No names, no pack drill. But an admission from the management group that the dismal display on the French Riviera might well have been a fin to their dreams of making the plane to Japan.
“There will be guys, some of them, who won’t get another opportunity. That is the decision that is made, that ‘you’ve had your go, and that’s it’,” said the defence coach yesterday, clearly still smarting from a 5-0 try count rout.
“We all had one-on-one meetings yesterday [Monday] and I think the message to the boys is you may only get one chance to show how good you are, to be on the plane to Japan,” added Taylor.
“If you don’t take that chance, you either don’t go or the pecking order might change. It was hard to assess, some guys fronted up, some guys didn’t.”
The sobering experience of that opening World Cup warm-up Test may have produced some head-scratching and rethinking but Taylor insisted that head coach Gregor Townsend would be generally sticking to his Japan lead-up strategy, with a changed team set to run out at BT Murrayfield for Saturday’s return clash with the French.
“Gregor has had a few changes in places, we’ve kind of had a theory or strategy about what we wanted to do, we wanted to give guys an opportunity, had combinations we wanted to have a look at,” said Taylor.
“Also later on in the warm-up games, we probably want to consolidate the team we want to play against Ireland [the first Pool A match in Yokohama on 22 September].
“Probably the last game [home to Georgia after the final 31-man squad has been named] will be more of an indication of who is going to be playing against Ireland.”
Former Borders and Scotland A flanker Taylor pulled no punches about the unacceptability of the overall defensive display but did express some sympathy for a back division who were left firefighting rather than guns blazing as the Scottish pack were pummelled.
“Listen it is difficult to gauge at times when you don’t have that dominance or there’s not much periods of dominance in the game,” he said.
“Some of those backs operated in an environment where they weren’t on the front foot and were doing their defending on the back foot.
“I suppose you can assess people’s desire or want, their ability to stay in the fight or contest. Certainly some of the guys in the team showed that, some of them didn’t.”
As to how he will be looking to ensure a big improvement this weekend, Taylor added: “You want to get up and hit people, knock them backwards. The French are one of the biggest teams in the world. They love their offloads, you give them what they want on the front foot and they are going to take that all day. We didn’t take that away from them.
“You always look at your performance at a number of levels. Some of it is looking at your strategy, some of it is looking at how you motivate or psychologically where you are trying to get players, first of all you have to have the attitude and the workrate, then your systems and strategies become a lot stronger.
“I think it is about adjusting, but not changing dramatically, we just have to do a lot of things better.”
It was another flop on the road for the Scots, which is a continuing theme which shows no sign of abating heading into the World Cup.

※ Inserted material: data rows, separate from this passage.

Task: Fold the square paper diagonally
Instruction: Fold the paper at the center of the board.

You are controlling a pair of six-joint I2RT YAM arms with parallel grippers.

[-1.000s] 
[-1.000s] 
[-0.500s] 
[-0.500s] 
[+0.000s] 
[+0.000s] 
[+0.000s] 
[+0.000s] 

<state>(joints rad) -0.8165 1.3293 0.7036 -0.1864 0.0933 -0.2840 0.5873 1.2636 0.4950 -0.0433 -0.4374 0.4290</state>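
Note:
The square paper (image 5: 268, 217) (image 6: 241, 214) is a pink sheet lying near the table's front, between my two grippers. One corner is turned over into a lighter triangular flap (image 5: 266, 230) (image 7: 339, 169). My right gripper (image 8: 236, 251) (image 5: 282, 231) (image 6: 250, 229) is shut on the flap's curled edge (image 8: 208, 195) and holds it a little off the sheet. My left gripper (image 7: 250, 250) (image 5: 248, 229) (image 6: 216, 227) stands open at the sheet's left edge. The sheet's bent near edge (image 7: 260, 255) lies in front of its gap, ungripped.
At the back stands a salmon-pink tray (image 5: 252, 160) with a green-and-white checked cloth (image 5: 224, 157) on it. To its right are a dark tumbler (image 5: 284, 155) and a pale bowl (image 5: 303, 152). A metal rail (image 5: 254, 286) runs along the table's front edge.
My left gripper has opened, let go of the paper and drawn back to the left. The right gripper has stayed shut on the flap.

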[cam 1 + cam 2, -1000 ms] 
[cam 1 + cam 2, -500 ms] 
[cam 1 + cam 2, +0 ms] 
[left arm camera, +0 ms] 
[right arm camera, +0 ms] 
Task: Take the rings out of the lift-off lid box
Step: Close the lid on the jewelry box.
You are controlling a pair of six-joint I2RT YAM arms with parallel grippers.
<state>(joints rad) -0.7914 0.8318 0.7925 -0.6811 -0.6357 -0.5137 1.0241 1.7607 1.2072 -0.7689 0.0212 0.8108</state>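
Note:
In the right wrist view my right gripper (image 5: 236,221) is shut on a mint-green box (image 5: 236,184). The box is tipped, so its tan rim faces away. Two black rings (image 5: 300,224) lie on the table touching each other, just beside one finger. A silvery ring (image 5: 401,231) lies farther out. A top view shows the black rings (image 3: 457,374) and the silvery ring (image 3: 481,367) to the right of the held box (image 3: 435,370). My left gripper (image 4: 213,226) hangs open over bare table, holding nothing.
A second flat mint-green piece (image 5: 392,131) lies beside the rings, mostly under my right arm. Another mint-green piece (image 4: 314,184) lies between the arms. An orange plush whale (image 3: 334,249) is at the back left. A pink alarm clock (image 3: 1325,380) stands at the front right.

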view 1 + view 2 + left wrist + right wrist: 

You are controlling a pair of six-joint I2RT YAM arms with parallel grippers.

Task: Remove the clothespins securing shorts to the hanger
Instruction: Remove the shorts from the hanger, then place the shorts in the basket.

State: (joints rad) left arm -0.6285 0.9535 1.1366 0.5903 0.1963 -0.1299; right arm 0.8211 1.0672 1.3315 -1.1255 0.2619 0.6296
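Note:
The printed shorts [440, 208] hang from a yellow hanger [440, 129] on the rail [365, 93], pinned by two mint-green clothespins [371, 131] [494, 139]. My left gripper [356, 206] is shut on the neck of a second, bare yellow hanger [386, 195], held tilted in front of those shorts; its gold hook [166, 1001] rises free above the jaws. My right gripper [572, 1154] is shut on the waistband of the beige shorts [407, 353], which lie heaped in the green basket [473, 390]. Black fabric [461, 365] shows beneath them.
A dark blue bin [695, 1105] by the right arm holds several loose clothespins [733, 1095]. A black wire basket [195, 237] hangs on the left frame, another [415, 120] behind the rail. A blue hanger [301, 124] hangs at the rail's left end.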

“If you take the Australia and Argentina games away from home, we did well there,” responded Taylor.
“What we talked about today was ensuring that we front up against France at the weekend. We’ve got a great opportunity to put in a performance that our supporters are proud of. We also briefly spoke about Georgia and Japan. The Georgia game over there is going to be extremely tough. It is going to be hot, it is going to be the first time that a Tier One nation goes there so they are going to be pumped up – it is the type of game that we as Scotland should be saying: ‘Let’s puff our chest out and dominate this opposition.’
“So, we get through this [France] game this week, then we’ve got a chance to front up against a good opposition in Georgia away, and the next kind of ‘away’ game is against Japan in the sense that there will be a lot of their supporters there.
“With the other nations [in the pool] you would say it is an ‘away’ game for both of them.”